Brief:
Search the records for the string "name", then copy each line that has it.
(Record excerpts)
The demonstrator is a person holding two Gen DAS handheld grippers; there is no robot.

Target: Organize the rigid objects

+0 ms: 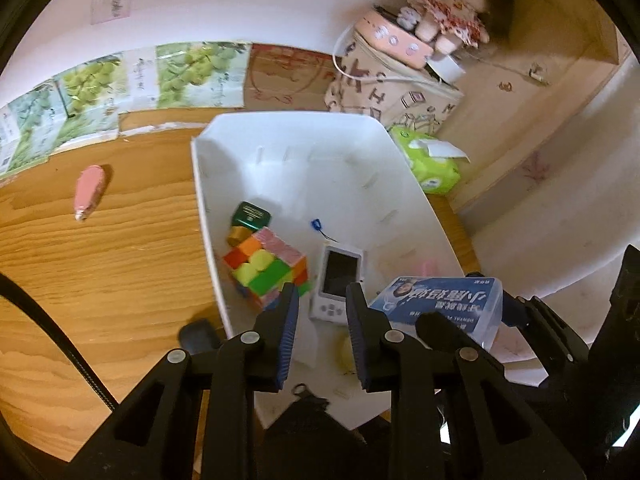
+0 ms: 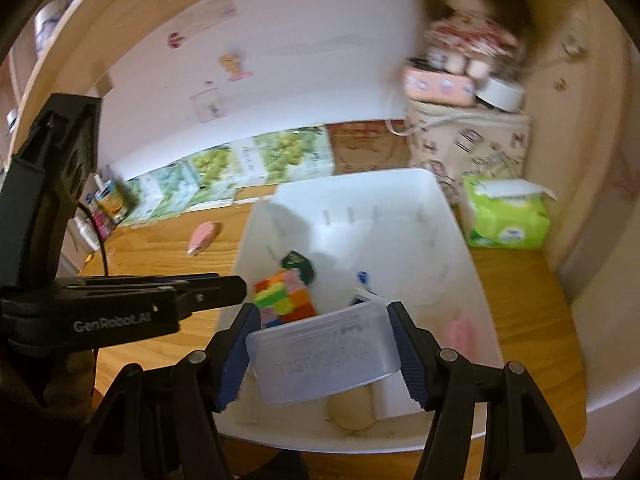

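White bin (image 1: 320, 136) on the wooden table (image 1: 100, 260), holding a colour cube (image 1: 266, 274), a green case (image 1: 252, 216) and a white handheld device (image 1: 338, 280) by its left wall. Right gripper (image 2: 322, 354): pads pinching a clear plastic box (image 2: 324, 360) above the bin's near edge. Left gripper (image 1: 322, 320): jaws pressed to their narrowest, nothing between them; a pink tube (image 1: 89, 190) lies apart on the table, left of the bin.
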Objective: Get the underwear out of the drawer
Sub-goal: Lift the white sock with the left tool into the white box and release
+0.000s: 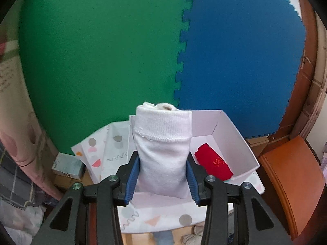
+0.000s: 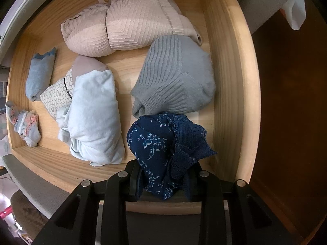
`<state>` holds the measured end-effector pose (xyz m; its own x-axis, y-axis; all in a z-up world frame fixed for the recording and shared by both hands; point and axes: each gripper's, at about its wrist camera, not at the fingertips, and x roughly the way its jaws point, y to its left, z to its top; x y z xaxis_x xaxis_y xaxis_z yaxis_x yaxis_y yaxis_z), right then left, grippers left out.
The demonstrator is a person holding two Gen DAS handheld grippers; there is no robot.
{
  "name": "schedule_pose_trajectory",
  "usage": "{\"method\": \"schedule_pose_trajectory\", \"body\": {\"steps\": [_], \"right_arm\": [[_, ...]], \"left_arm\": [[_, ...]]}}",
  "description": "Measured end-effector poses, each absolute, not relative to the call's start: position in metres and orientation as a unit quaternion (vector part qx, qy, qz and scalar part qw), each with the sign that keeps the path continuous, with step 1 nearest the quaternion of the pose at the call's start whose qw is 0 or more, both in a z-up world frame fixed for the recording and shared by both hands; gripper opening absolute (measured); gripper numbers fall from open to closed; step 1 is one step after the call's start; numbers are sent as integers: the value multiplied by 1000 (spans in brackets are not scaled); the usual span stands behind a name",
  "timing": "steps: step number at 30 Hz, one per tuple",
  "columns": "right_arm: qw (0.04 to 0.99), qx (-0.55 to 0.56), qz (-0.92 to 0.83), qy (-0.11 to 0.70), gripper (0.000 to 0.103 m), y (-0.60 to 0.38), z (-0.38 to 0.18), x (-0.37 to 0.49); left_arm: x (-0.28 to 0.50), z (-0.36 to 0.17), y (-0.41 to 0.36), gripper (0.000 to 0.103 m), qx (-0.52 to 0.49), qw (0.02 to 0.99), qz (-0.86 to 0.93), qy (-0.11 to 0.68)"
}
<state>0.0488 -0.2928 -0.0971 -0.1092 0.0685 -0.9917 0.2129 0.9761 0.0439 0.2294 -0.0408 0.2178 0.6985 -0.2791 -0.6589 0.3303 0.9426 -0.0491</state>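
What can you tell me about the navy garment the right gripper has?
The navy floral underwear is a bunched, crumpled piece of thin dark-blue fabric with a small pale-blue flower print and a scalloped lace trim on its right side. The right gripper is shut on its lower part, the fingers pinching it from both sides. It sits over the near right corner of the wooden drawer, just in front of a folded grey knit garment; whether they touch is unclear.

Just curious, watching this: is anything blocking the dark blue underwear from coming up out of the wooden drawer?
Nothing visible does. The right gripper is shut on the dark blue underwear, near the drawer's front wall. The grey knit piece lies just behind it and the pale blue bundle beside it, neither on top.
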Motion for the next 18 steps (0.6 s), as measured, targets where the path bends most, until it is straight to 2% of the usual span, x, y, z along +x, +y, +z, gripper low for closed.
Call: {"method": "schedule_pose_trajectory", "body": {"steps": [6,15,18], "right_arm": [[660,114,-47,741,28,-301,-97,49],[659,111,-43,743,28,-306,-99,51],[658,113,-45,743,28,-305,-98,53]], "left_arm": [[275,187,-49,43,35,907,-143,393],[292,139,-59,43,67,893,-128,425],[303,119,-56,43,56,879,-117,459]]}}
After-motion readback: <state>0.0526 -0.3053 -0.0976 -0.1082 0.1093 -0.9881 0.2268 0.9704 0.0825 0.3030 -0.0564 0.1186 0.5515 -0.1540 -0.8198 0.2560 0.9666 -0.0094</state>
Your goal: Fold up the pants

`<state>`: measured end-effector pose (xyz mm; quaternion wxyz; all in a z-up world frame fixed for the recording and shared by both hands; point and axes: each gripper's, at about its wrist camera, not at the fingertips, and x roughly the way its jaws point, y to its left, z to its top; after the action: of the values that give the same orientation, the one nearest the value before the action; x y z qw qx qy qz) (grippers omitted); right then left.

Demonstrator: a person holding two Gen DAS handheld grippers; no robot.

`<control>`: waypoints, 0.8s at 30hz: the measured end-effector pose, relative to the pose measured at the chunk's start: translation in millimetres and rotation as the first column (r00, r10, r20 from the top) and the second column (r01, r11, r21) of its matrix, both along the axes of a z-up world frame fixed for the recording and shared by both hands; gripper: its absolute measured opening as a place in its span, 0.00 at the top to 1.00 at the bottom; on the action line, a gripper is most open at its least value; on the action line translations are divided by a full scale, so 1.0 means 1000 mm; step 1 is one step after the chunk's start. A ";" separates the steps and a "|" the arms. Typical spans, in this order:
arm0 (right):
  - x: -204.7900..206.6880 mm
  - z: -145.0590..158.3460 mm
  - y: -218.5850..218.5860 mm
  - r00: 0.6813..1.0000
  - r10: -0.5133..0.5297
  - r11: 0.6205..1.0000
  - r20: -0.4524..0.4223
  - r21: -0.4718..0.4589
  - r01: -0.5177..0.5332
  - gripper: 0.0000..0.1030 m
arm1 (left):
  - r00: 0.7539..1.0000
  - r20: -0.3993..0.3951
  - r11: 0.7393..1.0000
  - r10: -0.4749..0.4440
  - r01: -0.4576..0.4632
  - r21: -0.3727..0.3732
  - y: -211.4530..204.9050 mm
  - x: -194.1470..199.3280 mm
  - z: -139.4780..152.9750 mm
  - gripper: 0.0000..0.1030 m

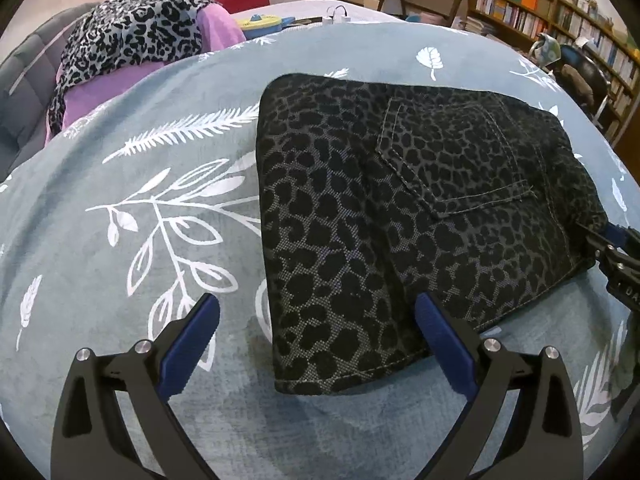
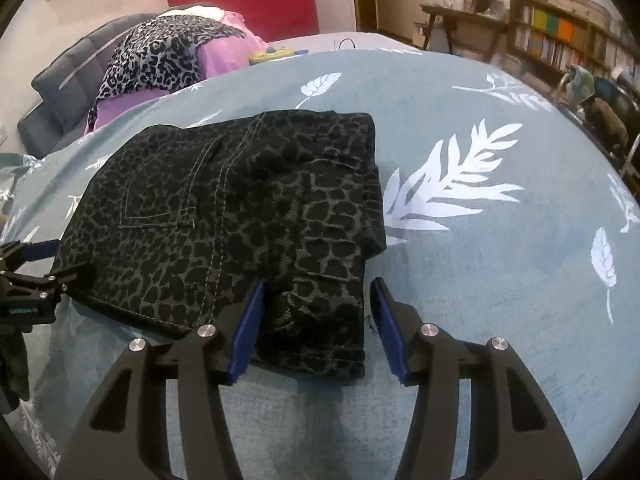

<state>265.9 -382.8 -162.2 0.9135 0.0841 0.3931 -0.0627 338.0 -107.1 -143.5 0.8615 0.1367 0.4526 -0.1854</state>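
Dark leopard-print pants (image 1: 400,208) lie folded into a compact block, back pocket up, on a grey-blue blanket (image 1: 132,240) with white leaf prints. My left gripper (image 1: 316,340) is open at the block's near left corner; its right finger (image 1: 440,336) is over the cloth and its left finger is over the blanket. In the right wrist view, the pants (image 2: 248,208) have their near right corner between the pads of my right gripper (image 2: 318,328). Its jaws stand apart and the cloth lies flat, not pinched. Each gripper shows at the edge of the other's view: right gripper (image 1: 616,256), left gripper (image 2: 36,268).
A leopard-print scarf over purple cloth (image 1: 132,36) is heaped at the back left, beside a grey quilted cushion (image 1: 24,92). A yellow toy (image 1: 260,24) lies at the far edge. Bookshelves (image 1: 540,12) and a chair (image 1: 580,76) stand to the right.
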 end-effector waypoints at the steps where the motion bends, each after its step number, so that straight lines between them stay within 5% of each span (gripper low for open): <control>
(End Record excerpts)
Answer to the exercise:
  "name": "schedule_pose_trajectory",
  "description": "Measured end-effector poses, each absolute, not relative to the call's start: position in metres and orientation as a unit quaternion (vector part qx, qy, qz and scalar part qw), each with the sign that keeps the path continuous, with step 1 nearest the quaternion of the pose at the call's start whose qw is 0 or more, both in a z-up world frame fixed for the recording and shared by both hands; gripper opening absolute (measured); gripper numbers fall from open to closed; step 1 is one step after the call's start; numbers are sent as integers: the value multiplied by 1000 (spans in brackets are not scaled); the usual span stands behind a name",

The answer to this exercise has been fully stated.